» **Problem statement**
Your copy should repeat each record exactly and contain none of the pictures.

» **Source data**
────────────────────────────────────────

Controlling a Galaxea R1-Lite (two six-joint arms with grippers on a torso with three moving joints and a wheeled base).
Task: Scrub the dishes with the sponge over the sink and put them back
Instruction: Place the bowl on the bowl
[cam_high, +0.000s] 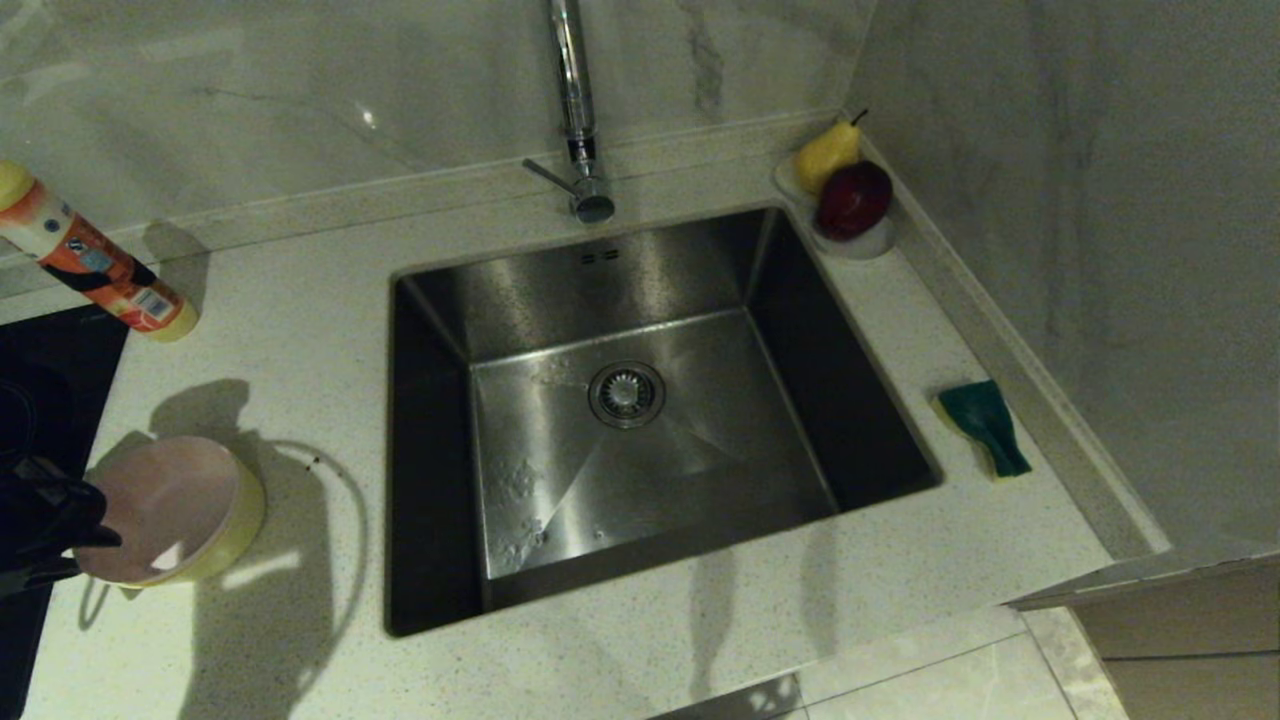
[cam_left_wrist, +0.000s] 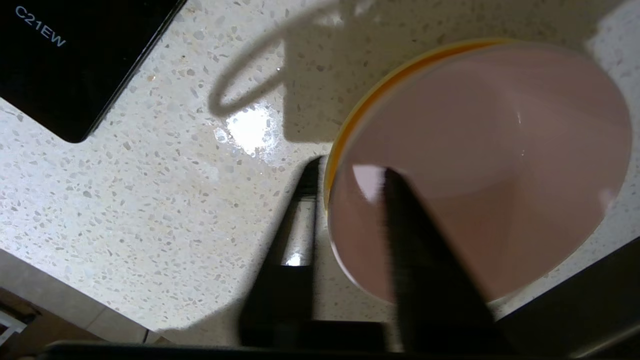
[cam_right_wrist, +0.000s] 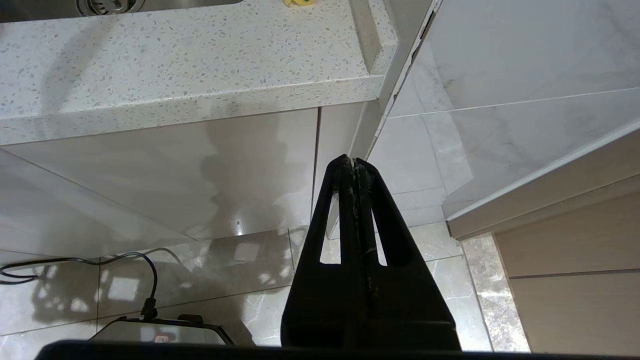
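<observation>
The left gripper (cam_left_wrist: 350, 180) straddles the near rim of the pink bowl (cam_high: 160, 505), 1 finger (cam_left_wrist: 420, 240) inside and the other outside, parted with a gap at the rim. The pink bowl sits nested in a yellow bowl (cam_high: 240, 520) on the speckled counter (cam_high: 300, 330), left of the steel sink (cam_high: 620, 400). The sponge (cam_high: 985, 425) lies green face up right of the sink. The right gripper (cam_right_wrist: 354, 161) hangs below the counter edge, fingers pressed together.

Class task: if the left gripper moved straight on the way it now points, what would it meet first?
Probably the pink bowl: the left gripper already straddles its rim, one finger inside, one outside.
</observation>
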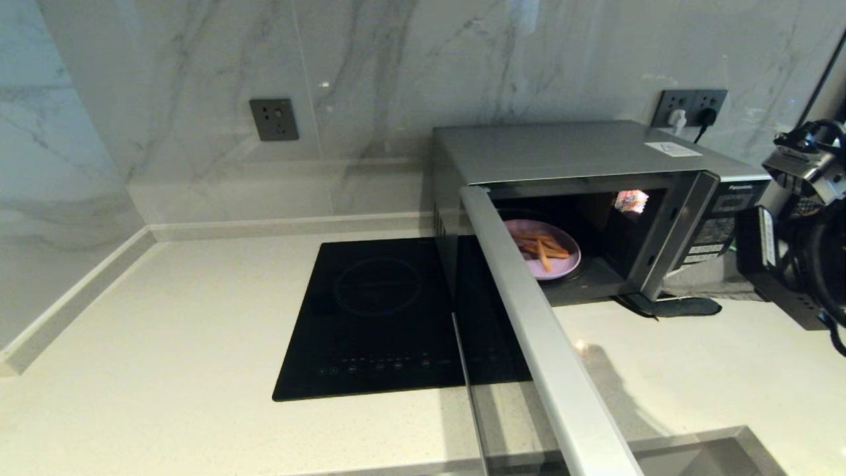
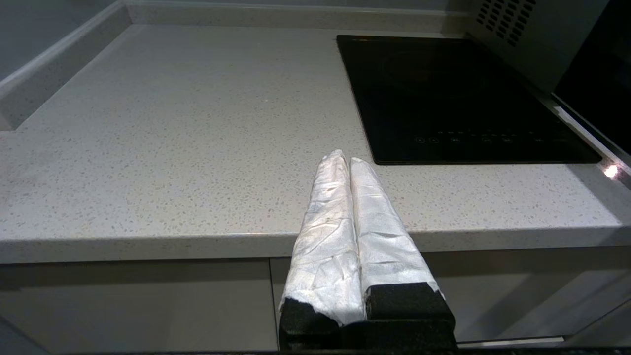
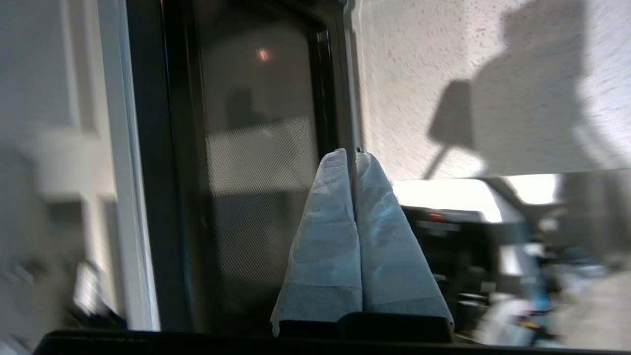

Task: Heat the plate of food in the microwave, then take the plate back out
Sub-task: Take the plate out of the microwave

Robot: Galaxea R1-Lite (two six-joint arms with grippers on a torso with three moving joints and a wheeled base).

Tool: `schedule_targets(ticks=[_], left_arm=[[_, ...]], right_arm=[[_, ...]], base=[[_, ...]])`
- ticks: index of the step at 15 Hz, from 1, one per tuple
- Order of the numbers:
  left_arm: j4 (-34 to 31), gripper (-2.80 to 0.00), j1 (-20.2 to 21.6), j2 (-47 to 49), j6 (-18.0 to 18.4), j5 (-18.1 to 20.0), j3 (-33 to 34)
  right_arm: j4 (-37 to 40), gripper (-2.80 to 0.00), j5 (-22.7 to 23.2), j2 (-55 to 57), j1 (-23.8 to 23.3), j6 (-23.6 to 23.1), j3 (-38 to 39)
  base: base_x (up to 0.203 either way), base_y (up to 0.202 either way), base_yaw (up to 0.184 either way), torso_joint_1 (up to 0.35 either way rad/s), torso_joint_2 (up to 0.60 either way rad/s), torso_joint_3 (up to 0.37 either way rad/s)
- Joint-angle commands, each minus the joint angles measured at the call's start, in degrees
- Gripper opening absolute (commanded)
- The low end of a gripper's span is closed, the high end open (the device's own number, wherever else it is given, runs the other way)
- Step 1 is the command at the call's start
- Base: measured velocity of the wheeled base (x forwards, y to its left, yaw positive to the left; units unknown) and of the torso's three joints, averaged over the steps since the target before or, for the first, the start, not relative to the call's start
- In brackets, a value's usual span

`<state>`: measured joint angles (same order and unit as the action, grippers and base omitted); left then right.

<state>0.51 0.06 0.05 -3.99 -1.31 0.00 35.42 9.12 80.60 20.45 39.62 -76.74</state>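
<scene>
Swung wide toward the camera, the dark glass door (image 1: 529, 330) of the boxy silver microwave (image 1: 568, 158) stands open; the pale lilac plate of food (image 1: 543, 251) sits inside. Right gripper (image 3: 355, 153) beside the door and parked left gripper (image 2: 347, 160) are both pressed closed, empty.

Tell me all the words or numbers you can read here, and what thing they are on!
"Panasonic": on the top of the button panel of the microwave, small but readable.
Button labels on the microwave's button panel: too small to read.
White sticker on the microwave's top: too blurred to read.
Touch symbols along the front edge of the black hob: icons only, too small to tell.
</scene>
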Motion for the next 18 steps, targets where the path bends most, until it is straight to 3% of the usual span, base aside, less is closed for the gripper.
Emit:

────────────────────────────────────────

» **Solution to this task**
Controlling a Galaxea R1-Lite (two six-joint arms with grippers on a torso with three moving joints and a wheeled base).
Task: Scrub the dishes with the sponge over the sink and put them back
Instruction: Place the bowl on the bowl
[cam_high, +0.000s] 
[cam_left_wrist, +0.000s] 
[cam_right_wrist, +0.000s] 
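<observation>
The left gripper (cam_left_wrist: 350, 180) straddles the near rim of the pink bowl (cam_high: 160, 505), 1 finger (cam_left_wrist: 420, 240) inside and the other outside, parted with a gap at the rim. The pink bowl sits nested in a yellow bowl (cam_high: 240, 520) on the speckled counter (cam_high: 300, 330), left of the steel sink (cam_high: 620, 400). The sponge (cam_high: 985, 425) lies green face up right of the sink. The right gripper (cam_right_wrist: 354, 161) hangs below the counter edge, fingers pressed together.

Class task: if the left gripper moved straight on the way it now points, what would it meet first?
Probably the pink bowl: the left gripper already straddles its rim, one finger inside, one outside.
</observation>
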
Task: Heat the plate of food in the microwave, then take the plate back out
Sub-task: Take the plate out of the microwave

Robot: Galaxea R1-Lite (two six-joint arms with grippers on a torso with three moving joints and a wheeled base).

Tool: `schedule_targets(ticks=[_], left_arm=[[_, ...]], right_arm=[[_, ...]], base=[[_, ...]])`
- ticks: index of the step at 15 Hz, from 1, one per tuple
- Order of the numbers:
  left_arm: j4 (-34 to 31), gripper (-2.80 to 0.00), j1 (-20.2 to 21.6), j2 (-47 to 49), j6 (-18.0 to 18.4), j5 (-18.1 to 20.0), j3 (-33 to 34)
  right_arm: j4 (-37 to 40), gripper (-2.80 to 0.00), j5 (-22.7 to 23.2), j2 (-55 to 57), j1 (-23.8 to 23.3), j6 (-23.6 to 23.1), j3 (-38 to 39)
  base: base_x (up to 0.203 either way), base_y (up to 0.202 either way), base_yaw (up to 0.184 either way), torso_joint_1 (up to 0.35 either way rad/s), torso_joint_2 (up to 0.60 either way rad/s), torso_joint_3 (up to 0.37 either way rad/s)
- Joint-angle commands, each minus the joint angles measured at the call's start, in degrees
- Gripper opening absolute (commanded)
- The low end of a gripper's span is closed, the high end open (the device's own number, wherever else it is given, runs the other way)
- Step 1 is the command at the call's start
- Base: measured velocity of the wheeled base (x forwards, y to its left, yaw positive to the left; units unknown) and of the torso's three joints, averaged over the steps since the target before or, for the first, the start, not relative to the call's start
- In brackets, a value's usual span

`<state>`: measured joint angles (same order and unit as the action, grippers and base omitted); left then right.

<state>0.51 0.06 0.05 -3.99 -1.31 0.00 35.42 9.12 80.60 20.45 39.62 -76.74</state>
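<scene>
Swung wide toward the camera, the dark glass door (image 1: 529, 330) of the boxy silver microwave (image 1: 568, 158) stands open; the pale lilac plate of food (image 1: 543, 251) sits inside. Right gripper (image 3: 355, 153) beside the door and parked left gripper (image 2: 347, 160) are both pressed closed, empty.

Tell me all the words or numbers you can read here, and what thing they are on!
"Panasonic": on the top of the button panel of the microwave, small but readable.
Button labels on the microwave's button panel: too small to read.
White sticker on the microwave's top: too blurred to read.
Touch symbols along the front edge of the black hob: icons only, too small to tell.
</scene>
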Motion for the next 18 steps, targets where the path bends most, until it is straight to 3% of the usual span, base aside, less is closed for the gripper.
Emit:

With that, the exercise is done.